А кроме книг, Аристид Иванович владел также рукописями: арабскими, коптскими и такими, которые были написаны странными знаками, не принадлежащими ни одному из известных языков. Острый, едкий запах пыли, старой бумаги, переплетов и чернил стоял в комнате, как большой засохший букет, торчал во все стороны печальными жесткими иммортелями — тяжелый и безжизненный запах литературы.
В этой-то комнате! долгими зимними вечерами! Да, вечера были долгими, но ничего особенного не происходило. Хозяин и гость курили, попивали мадеру и разговаривали, то есть Евгений листал для вида какую-нибудь книжонку и о чем-нибудь спрашивал, а Аристид Иванович, изо всех сил сдерживаясь, сердито и кратко отвечал.
Вот какая подлянка ждала бедного героя: оказалось, что не все ученые люди страдают зудом просветительства.
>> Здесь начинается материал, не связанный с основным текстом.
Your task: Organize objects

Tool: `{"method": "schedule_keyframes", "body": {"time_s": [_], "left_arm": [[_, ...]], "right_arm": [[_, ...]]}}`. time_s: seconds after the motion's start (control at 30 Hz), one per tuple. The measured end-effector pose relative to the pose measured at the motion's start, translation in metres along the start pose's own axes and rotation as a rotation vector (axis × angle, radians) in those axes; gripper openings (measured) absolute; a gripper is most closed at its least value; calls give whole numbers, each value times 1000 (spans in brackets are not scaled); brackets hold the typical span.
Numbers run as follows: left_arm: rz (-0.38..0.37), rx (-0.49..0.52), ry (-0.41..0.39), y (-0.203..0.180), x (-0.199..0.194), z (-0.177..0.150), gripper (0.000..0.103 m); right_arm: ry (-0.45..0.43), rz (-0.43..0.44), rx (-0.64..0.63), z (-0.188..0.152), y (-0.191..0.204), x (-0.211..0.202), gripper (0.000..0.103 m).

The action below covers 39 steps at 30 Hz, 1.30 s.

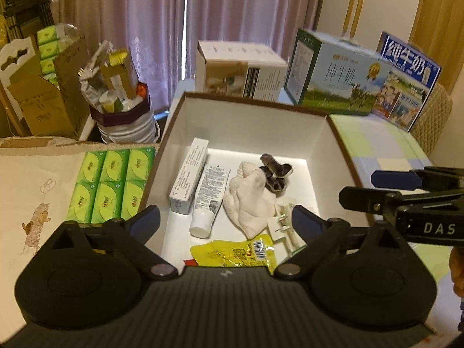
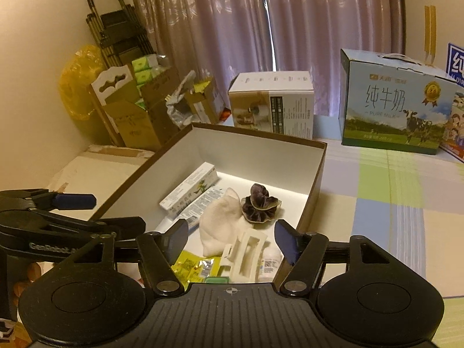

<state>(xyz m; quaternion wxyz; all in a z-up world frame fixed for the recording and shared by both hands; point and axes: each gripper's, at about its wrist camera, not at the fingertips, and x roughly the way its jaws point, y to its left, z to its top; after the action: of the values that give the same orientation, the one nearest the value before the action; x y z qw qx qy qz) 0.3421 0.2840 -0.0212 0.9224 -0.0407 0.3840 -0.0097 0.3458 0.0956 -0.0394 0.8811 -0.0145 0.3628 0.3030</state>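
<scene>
Purple curtain [image 2: 290, 29], two milk cartons [image 2: 397, 101], white appliance box [image 2: 272, 101], folded trolley [image 2: 116, 29], possibly tissue packs [image 1: 110, 185]

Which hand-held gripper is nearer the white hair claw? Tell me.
Right. The right hand-held gripper hangs open directly over the hair claw at the box's near end. The left hand-held gripper, also open, sits further left, above the tube.

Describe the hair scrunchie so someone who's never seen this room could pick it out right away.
Find the open brown-rimmed box with white walls. Toward its far end, the scrunchie lies against a crumpled white cloth. It is the only dark item there: a ruffled purple velvet ring, unlike the pale tube, carton and clip.
</scene>
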Motion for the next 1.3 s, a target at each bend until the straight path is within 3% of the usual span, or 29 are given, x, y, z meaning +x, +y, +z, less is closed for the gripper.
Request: {"method": "schedule_keyframes", "body": {"time_s": [0.5,1.3], "left_arm": [[43,-40,-92,-29,-74,-28,102],[37,-95,-26,-131,-126,-102,102]], "right_arm": [[-31,22,6,-33,-1,-63,68],[19,27,16,-112,-65,-172,69]]}}
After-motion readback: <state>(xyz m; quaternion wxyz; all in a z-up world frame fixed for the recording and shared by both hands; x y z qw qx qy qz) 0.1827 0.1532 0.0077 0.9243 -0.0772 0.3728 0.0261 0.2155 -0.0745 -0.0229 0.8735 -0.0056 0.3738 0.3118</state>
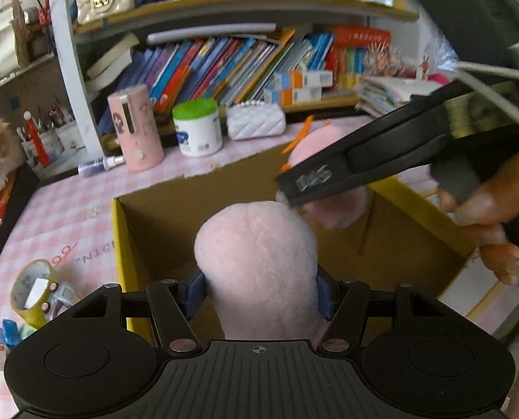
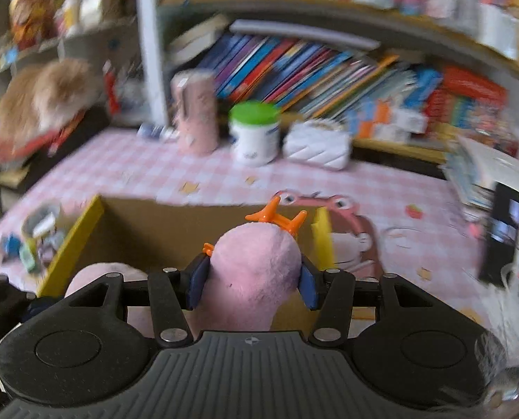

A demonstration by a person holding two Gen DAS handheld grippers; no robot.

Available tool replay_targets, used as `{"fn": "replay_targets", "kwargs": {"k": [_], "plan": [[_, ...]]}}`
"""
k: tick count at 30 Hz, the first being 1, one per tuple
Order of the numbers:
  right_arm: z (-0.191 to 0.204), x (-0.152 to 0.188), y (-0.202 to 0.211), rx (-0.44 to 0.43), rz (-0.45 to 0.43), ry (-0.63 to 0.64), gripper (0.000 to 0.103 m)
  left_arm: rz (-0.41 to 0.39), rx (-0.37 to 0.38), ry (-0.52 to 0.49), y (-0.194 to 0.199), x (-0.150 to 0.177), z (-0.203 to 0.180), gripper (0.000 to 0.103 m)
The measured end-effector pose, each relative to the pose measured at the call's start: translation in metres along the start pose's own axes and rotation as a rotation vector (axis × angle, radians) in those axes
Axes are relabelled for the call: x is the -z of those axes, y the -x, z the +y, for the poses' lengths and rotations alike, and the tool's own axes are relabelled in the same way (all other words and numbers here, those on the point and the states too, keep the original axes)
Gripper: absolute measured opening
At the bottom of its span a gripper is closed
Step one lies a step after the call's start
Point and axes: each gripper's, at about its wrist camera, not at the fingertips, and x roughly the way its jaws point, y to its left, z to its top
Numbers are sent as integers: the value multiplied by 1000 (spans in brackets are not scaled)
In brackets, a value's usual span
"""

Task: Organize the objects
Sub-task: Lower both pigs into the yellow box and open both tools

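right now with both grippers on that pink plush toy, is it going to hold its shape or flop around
The pink plush toy probably flops: its fuzzy body bulges around the left gripper pads, so it squashes easily. It looks light for its size and unlikely to slip, given the nap. The right gripper pinches another soft lobe, so the middle may sag over the cardboard box.

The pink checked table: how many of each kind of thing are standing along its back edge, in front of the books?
Pink cylindrical container: 1
White jar with green lid: 1
White quilted purse: 1
Small spray bottle, lying on its side: 1
Total: 4
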Motion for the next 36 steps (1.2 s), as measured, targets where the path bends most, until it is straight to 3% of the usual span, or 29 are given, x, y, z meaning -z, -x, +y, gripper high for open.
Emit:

У Аристида Ивановича точно нигде не зудело. Ему было плевать на гипотетическую тягу простецов к знаниям — и на ответную мистическую тягу знаний к простецам — на простецов как таковых и на знания в их полном объеме. Простецы, по его мнению, существовали, чтобы своевременно очищать дороги от сугробов — сугробы существовали, чтобы простецам было чем заняться, — существование дорог обеспечивало бесперебойность производимых на них работ — знание болталось так, бесполезной вещью в себе, — а все вместе было одной большой разводкой (он не знал такого слова). Все это существовало, и никаких улучшений не предвиделось, потому что Аристид Иванович не желал улучшать существующее. Он не верил, что у существующего есть возможность или способность улучшаться. Он отверг даже самосовершенствование. Он был последователен. Он отрицал творческую силу навоза.